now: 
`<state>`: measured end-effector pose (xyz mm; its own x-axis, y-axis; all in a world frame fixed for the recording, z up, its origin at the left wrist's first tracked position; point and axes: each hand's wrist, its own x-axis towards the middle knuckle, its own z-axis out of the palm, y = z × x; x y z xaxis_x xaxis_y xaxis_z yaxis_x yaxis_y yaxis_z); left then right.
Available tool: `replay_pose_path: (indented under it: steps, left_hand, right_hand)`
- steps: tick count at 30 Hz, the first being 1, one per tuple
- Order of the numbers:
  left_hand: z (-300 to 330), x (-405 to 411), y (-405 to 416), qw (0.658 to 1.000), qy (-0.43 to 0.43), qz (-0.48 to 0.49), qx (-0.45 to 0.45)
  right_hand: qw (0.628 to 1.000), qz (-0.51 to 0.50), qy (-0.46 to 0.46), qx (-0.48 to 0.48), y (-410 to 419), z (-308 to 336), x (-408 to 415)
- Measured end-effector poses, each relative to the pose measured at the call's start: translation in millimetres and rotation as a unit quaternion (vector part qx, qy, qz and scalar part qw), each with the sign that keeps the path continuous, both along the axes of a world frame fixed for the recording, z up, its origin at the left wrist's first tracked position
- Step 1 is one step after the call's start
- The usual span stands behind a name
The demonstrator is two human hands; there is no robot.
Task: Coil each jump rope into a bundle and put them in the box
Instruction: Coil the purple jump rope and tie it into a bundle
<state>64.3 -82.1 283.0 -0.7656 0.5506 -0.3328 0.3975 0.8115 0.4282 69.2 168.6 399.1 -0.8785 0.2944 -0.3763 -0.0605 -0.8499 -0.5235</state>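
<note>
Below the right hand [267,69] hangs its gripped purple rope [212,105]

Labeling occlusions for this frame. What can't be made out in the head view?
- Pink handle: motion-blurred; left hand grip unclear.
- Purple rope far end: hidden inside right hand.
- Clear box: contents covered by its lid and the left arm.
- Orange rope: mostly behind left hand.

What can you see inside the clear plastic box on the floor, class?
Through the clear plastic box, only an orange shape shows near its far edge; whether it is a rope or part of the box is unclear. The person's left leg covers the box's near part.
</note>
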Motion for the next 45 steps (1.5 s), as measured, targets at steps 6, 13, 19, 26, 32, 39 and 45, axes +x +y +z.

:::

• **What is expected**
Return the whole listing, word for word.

• **Task response**
now: 
`<state>`: measured end-effector pose (xyz mm; its own x-axis, y-axis; all in a world frame fixed for the recording, z up, its origin at the left wrist's first tracked position; point and axes: each hand's wrist, its own x-axis towards the middle knuckle, its own z-axis out of the palm, y = z × x; x y z xaxis_x xaxis_y xaxis_z yaxis_x yaxis_y yaxis_z); left then right.
Available tool: `replay_pose_path: (indented under it: steps, left_hand, right_hand)`
- steps: tick count at 30 Hz, the first being 1, one per tuple
- Order of the numbers:
  left_hand: z (-300 to 330), x (-405 to 411), y (-405 to 416), qw (0.658 to 1.000), qy (-0.43 to 0.43), qz (-0.48 to 0.49), qx (-0.45 to 0.45)
  right_hand: qw (0.628 to 1.000), qz (-0.51 to 0.50), qy (-0.46 to 0.46), qx (-0.48 to 0.48), y (-410 to 419), z (-308 to 336), x (-408 to 415)
- Measured end-effector poses, each relative to the pose measured at the call's start: translation in millimetres and rotation as a unit quaternion (vector part qx, qy, qz and scalar part qw), each with the sign that keeps the path continuous, both along the axes of a world frame fixed for the recording, z up, its origin at the left wrist's first tracked position
- Step 1 is one step after the call's start
- The usual span stands behind a name
The demonstrator is two human hands; there is no robot.
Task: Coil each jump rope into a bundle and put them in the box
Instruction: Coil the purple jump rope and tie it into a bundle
<state>64.3 -82.1 283.0 -0.7656 0.5506 -0.3328 0.3975 0.8115 0.4282 69.2 168.6 399.1 -0.8785 0.2944 -0.3763 -0.0605 -0.8499 -0.5235</state>
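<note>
Below the right hand [267,69] hangs its gripped purple rope [212,105]

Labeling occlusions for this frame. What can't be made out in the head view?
- Pink handle: motion-blurred; left hand grip unclear.
- Purple rope far end: hidden inside right hand.
- Clear box: contents covered by its lid and the left arm.
- Orange rope: mostly behind left hand.

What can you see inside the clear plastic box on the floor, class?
Through the clear plastic box, only an orange shape shows near its far edge; whether it is a rope or part of the box is unclear. The person's left leg covers the box's near part.
</note>
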Motion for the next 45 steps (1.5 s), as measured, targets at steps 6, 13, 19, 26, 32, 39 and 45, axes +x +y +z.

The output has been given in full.